Mesleki olarak da paylaşımda bulunma ihtiyacı duydum içinde bulunduğumuz bu döneme dair. Özellikle küçük ve büyük Kobi işletmeleri için.
Aslen mühendislik eğitimi aldım ve otuz yıla yakın süredir risk yönetimi ve transferi (sigortalama) konusunda uzmanlaştım ve halen hizmet sunuyorum. Sigortalamaya ben risk transferi demeyi tercih ediyorum. Sigorta, risk yönetiminin araçlarından biridir.
Makinanın minik bir parçası ya da bir civata yerinden oynarsa biliriz ki o minik parça darmadağın edebilir makinanın tamamını. Benzeri şekilde mühendis sigortacı olduğum için kobilerin küçük işletmelerin sağlıklı bir şekilde yollarına devam edebilmelerinin ekonominin tamamını nasıl etkileyebileceğini öngörebiliyorum.
Evet, bu günler geçecek ve tekrardan üretim ticaret başlayacak.İnsanlık bilim ve teknoloji anlamında çok çok daha geri iken ne büyük hastalıklarla baş etmiş. Elbette bir yol çözüm bulunacak...Buna inancım sonsuz.
Gel gelelim ticaretin nerede ise durma noktasına geldiği işletmelerin fabrikaların çoğunun durduğu bir dönemde, özellikle tüm işletmelerin kendi risklerini ve risk transfer aracı olan sigorta poliçelerini , tekrar gözden geçirmesinin öneminin altını çizmek istiyorum.
Risklerinizin neler olduğu ,bu risklerin hangilerinin ne şartlarla sigorta sektörüne transfer edilmiş olduğunun, hangi risklerinizin açıkta olduğunun incelemesini yapmak için son derece değerli bir zaman dilimindeyiz.Ve doğru poliçelere sahip olmak her zamankinden daha önemli şu sıra.
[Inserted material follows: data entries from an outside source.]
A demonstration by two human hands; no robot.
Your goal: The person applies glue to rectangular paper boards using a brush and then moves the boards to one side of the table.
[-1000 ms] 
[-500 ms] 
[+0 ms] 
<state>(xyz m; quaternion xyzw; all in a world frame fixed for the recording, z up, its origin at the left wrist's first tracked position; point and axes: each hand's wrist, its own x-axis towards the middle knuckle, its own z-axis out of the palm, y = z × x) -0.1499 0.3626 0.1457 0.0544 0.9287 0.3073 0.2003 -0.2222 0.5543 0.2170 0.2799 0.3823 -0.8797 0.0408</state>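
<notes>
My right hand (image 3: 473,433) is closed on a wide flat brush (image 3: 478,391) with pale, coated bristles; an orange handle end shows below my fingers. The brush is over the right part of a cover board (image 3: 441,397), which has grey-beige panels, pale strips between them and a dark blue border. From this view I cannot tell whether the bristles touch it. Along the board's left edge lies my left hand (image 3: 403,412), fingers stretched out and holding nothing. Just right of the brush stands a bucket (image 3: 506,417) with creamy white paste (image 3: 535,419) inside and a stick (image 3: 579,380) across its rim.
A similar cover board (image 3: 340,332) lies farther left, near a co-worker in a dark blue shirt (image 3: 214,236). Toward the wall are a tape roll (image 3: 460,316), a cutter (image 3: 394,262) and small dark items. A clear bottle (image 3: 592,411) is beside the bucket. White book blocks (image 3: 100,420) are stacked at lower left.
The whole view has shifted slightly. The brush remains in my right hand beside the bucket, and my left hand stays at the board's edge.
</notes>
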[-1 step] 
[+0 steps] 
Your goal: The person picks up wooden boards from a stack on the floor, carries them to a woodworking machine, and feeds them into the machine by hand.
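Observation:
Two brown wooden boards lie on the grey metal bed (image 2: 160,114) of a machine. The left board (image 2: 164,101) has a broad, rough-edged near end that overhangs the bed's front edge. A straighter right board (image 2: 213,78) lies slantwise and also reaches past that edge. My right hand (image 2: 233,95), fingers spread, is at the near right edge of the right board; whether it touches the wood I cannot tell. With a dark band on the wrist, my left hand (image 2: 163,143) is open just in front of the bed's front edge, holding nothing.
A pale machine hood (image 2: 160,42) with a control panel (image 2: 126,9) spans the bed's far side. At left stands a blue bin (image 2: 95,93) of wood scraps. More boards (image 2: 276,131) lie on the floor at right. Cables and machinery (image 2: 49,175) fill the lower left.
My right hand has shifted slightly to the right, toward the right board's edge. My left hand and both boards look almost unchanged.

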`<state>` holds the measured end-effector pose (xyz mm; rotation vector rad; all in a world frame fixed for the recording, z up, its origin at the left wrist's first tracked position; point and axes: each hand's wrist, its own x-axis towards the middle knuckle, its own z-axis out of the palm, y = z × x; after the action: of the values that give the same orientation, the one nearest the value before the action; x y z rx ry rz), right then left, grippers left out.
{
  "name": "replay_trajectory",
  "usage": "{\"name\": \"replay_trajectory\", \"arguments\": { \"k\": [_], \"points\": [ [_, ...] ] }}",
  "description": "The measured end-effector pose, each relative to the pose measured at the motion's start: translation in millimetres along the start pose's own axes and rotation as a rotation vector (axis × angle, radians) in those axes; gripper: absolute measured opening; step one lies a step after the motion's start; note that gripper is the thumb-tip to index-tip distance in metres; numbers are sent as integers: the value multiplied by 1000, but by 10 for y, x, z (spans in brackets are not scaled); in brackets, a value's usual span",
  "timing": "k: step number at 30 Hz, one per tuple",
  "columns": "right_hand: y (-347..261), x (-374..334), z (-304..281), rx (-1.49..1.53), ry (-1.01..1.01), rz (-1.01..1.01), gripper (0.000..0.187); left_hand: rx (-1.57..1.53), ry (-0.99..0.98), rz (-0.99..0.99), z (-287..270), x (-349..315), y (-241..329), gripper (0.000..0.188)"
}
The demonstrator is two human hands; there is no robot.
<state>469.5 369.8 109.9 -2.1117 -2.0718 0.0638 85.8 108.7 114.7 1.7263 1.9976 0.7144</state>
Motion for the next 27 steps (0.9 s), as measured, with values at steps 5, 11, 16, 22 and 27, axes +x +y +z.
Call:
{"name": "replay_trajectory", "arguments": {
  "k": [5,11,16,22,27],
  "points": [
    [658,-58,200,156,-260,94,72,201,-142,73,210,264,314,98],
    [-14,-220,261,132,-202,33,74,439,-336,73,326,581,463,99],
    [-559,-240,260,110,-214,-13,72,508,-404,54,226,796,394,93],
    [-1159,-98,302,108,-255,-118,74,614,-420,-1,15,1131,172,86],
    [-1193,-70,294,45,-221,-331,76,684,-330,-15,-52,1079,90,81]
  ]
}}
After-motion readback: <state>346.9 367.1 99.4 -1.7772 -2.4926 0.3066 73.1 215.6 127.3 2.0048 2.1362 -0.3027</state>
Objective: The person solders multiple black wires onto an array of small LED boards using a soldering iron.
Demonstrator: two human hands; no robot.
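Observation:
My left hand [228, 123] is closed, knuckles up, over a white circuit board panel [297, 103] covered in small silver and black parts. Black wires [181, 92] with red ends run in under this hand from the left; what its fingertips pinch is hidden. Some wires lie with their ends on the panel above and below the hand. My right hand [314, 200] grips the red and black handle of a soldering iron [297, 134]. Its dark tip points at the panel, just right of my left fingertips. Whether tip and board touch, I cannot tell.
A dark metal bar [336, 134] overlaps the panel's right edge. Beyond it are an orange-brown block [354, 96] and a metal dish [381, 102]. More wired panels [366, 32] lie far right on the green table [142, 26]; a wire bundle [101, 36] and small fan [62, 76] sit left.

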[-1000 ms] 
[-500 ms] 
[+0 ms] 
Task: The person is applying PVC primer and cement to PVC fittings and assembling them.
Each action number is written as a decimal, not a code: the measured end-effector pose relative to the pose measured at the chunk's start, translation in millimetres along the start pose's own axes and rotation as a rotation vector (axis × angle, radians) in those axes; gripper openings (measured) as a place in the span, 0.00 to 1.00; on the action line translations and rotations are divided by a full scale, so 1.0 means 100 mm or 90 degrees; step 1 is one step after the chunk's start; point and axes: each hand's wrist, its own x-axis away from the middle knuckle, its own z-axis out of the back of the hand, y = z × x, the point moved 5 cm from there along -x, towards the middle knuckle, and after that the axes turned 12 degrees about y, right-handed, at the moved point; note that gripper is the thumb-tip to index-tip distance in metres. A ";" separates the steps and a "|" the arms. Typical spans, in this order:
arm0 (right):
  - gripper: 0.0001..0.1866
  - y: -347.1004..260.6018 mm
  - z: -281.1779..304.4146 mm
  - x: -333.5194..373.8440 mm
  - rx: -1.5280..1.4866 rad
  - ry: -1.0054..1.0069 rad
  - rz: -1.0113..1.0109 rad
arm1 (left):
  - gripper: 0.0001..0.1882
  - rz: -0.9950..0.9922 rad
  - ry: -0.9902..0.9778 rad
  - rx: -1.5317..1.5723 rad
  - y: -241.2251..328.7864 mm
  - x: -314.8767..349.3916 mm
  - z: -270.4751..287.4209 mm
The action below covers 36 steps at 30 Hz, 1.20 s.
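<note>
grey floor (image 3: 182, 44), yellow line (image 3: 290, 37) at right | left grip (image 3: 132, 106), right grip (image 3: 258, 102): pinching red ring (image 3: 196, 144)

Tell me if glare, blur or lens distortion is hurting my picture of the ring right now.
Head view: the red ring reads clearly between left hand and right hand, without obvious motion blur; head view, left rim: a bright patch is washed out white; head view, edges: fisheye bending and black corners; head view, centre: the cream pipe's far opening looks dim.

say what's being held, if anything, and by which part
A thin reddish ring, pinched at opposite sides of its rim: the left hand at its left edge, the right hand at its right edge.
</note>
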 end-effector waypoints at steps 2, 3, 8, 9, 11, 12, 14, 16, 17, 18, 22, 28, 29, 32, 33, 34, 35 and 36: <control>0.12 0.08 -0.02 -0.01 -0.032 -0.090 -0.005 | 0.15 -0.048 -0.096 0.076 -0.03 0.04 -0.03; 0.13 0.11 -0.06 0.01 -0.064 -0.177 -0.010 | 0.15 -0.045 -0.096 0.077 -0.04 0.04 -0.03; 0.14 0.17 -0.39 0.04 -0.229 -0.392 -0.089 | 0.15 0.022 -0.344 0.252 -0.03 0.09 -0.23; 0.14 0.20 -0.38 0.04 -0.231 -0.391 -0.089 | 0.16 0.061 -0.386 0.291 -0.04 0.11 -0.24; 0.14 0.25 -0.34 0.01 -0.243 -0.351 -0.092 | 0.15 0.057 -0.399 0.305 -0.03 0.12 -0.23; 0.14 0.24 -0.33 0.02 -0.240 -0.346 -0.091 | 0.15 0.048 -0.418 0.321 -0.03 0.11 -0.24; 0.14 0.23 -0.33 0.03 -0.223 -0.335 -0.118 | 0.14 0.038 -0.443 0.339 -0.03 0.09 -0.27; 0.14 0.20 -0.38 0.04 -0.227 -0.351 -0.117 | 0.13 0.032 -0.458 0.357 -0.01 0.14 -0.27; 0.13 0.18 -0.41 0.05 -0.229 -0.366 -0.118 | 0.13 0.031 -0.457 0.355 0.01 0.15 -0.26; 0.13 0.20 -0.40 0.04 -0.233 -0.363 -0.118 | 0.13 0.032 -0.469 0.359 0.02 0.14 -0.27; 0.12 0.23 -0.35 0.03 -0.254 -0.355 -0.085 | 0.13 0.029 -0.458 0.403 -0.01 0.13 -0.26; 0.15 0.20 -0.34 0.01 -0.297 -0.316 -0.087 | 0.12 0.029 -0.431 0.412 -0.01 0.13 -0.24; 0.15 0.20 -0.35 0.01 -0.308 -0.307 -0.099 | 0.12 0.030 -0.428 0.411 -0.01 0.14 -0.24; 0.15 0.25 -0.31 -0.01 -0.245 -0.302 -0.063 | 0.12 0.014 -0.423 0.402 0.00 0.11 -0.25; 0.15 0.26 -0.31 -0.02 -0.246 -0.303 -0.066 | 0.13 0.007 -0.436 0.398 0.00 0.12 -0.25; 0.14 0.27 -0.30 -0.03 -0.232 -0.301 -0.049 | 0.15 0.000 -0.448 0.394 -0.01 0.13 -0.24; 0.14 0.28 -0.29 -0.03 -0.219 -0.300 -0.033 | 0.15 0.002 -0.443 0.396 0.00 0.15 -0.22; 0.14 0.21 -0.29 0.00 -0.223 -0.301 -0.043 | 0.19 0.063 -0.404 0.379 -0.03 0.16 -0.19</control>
Zira ekonomi sert dalgalı bir seyir gösterecektir ve değişen dünya ile uyumu ritmi yakalamak da belki de uzun zaman alacaktır. Eğer açıkta kalan riskleriniz var ise ya da düşündüğünüz gibi doğru poliçeler ile doğru risk transferi yapılmamış ise ve de risk gerçekleşir ise, işletmenizin varlığını sürdürmesi içinde bulunduğumuz koşullar nedeni ile her zamankinden daha çok zor olabilir.
Bu hem yatırımcı firma sahibi olarak sizi ilgilendirdiği gibi hem de çalışanlarınızın ekmek yediği çoluk çocuk okuttuğu iş imkanının ortadan kalkması demek olur. İşi aşı olan insan ne teröre ne de suç unsuru oluşturabilecek herhangi bir eyleme kalkışmaz. İşini yatırımını korumak işverenin firma sahibinin , insani vicdani sosyal bir sorumluluğu bana göre. Sigorta da zaten bir imece aslında. Havuza belirli bir miktar prim yatırılıyor ve o yıl başına bir şey gelen olursa oradan kayıp tazmin ediliyor. Bizim köylerde de benzeri yardımlaşma sandıkları olduğunu öğrendim yakın zamanda.
Sigorta sektörü hep zarar eden bir sektördür. Kendi başına gelmediğinden genelde firma sahipleri prim alıp tazminat ödemiyor sigorta şirketleri diye düşünür. Pek güvenilmez nedense sigorta şirketlerine ya da sigortacılara. Oysa sektör yıllardır zarar eder tazminat ödemelerinden. Ve asıl yönetilmesi gereken işinin uzmanı bir sigortacının seçimidir. Doğru seçim doğru sigortacıyı ve doğru sigortacı da doğru poliçeyi getirir. İnsan genelde başına gelen kötü şeylerden dışarıdakini sorumlu turma, kendi davranışının sorumluluğunu almama eğilimindedir.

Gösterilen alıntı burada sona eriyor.